### ACTION ITEM:
The required output is the exact run of lines below that opens at the line with "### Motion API" and closes at the line with "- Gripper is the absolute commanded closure".

### DATA RECORDS:
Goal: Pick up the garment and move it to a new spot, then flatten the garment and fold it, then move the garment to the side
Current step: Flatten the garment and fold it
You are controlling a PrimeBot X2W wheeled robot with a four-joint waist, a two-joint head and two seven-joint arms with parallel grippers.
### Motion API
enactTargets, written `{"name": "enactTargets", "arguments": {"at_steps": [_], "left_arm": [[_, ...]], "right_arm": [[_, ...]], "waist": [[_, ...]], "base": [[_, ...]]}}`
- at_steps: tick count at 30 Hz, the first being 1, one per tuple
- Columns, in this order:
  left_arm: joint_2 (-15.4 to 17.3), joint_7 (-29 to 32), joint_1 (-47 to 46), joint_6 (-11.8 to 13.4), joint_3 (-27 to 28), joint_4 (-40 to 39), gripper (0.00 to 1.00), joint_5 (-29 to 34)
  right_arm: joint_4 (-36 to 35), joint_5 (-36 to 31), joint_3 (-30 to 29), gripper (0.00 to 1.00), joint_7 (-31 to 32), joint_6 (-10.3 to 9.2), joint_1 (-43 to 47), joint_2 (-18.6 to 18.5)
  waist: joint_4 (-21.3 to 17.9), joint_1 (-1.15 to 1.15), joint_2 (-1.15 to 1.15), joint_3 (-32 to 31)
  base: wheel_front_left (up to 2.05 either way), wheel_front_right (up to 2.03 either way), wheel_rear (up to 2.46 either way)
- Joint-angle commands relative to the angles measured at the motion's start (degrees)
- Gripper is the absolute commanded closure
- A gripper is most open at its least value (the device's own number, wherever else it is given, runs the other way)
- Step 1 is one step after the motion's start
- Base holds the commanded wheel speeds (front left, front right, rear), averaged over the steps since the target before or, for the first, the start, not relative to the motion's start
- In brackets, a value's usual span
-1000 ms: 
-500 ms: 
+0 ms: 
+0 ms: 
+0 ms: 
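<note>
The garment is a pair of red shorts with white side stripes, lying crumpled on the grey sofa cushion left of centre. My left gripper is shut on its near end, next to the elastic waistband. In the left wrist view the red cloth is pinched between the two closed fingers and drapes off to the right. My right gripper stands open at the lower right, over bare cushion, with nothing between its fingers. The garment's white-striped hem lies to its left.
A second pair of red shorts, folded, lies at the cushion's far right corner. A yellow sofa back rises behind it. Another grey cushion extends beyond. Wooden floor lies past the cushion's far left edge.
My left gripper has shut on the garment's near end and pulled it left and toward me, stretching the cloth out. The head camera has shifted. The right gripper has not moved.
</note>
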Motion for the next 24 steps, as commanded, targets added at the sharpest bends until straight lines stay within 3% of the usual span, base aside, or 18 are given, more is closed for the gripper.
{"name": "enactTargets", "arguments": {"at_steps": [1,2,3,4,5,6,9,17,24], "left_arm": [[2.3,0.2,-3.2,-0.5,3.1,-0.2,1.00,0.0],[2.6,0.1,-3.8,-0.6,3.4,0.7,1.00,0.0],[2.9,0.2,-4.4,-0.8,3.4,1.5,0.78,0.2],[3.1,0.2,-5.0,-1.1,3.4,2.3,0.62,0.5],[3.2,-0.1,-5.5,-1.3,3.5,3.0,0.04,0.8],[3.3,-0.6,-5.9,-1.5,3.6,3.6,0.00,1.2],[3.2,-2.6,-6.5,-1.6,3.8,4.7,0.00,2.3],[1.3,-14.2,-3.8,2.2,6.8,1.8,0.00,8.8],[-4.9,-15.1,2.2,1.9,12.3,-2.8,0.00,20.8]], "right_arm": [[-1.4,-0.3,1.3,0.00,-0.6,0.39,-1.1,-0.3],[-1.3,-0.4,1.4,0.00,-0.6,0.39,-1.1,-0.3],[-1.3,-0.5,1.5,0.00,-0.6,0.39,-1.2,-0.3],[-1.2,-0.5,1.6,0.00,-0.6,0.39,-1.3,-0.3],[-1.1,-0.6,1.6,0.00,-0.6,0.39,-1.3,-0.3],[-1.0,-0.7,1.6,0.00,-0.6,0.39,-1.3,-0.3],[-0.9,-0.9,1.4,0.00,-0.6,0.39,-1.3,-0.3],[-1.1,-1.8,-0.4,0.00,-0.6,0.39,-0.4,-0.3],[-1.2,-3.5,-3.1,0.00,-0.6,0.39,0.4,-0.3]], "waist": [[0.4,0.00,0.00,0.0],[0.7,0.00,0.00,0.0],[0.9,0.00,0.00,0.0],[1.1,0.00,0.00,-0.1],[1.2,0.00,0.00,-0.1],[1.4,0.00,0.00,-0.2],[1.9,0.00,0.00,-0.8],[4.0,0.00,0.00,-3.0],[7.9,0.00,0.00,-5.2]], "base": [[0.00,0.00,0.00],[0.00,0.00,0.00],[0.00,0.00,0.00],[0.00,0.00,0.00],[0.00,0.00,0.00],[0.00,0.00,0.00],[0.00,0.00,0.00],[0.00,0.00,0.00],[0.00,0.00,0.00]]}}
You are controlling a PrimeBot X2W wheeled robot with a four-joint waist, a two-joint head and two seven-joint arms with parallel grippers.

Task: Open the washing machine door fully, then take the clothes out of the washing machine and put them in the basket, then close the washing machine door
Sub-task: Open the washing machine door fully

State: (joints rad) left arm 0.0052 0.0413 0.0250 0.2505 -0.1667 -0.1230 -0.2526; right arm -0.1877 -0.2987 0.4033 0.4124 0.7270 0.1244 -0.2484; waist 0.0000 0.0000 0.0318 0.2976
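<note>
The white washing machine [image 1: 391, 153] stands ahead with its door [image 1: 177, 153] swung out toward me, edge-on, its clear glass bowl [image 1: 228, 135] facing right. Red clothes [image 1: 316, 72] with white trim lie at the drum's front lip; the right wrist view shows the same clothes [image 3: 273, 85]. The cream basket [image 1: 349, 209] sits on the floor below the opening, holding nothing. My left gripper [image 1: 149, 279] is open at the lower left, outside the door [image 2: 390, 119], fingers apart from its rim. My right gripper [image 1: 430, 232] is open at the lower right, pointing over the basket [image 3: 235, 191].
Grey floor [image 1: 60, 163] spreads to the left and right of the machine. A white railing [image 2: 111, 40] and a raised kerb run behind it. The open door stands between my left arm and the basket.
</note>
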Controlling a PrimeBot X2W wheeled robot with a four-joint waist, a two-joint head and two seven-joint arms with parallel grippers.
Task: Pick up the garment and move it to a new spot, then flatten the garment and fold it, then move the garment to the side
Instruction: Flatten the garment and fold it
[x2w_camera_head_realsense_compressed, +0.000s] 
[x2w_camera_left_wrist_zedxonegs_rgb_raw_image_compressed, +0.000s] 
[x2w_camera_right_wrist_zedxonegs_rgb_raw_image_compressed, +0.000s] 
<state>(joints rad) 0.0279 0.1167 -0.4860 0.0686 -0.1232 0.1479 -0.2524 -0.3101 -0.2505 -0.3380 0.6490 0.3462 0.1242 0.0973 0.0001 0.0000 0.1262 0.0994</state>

### ANSWER TO THIS TASK:
### Motion API
enactTargets, written `{"name": "enactTargets", "arguments": {"at_steps": [_], "left_arm": [[_, ...]], "right_arm": [[_, ...]], "waist": [[_, ...]], "base": [[_, ...]]}}`
- at_steps: tick count at 30 Hz, the first being 1, one per tuple
- Columns, in this order:
  left_arm: joint_2 (-15.4 to 17.3), joint_7 (-29 to 32), joint_1 (-47 to 46), joint_6 (-11.8 to 13.4), joint_3 (-27 to 28), joint_4 (-40 to 39), gripper (0.00 to 1.00), joint_5 (-29 to 34)
  right_arm: joint_4 (-36 to 35), joint_5 (-36 to 31), joint_3 (-30 to 29), gripper (0.00 to 1.00), joint_7 (-31 to 32), joint_6 (-10.3 to 9.2), joint_1 (-43 to 47), joint_2 (-18.6 to 18.5)
  waist: joint_4 (-21.3 to 17.9), joint_1 (-1.15 to 1.15), joint_2 (-1.15 to 1.15), joint_3 (-32 to 31)
  base: wheel_front_left (up to 2.05 either way), wheel_front_right (up to 2.03 either way), wheel_rear (up to 2.46 either way)
- Joint-angle commands relative to the angles measured at the motion's start (degrees)
- Gripper is the absolute commanded closure

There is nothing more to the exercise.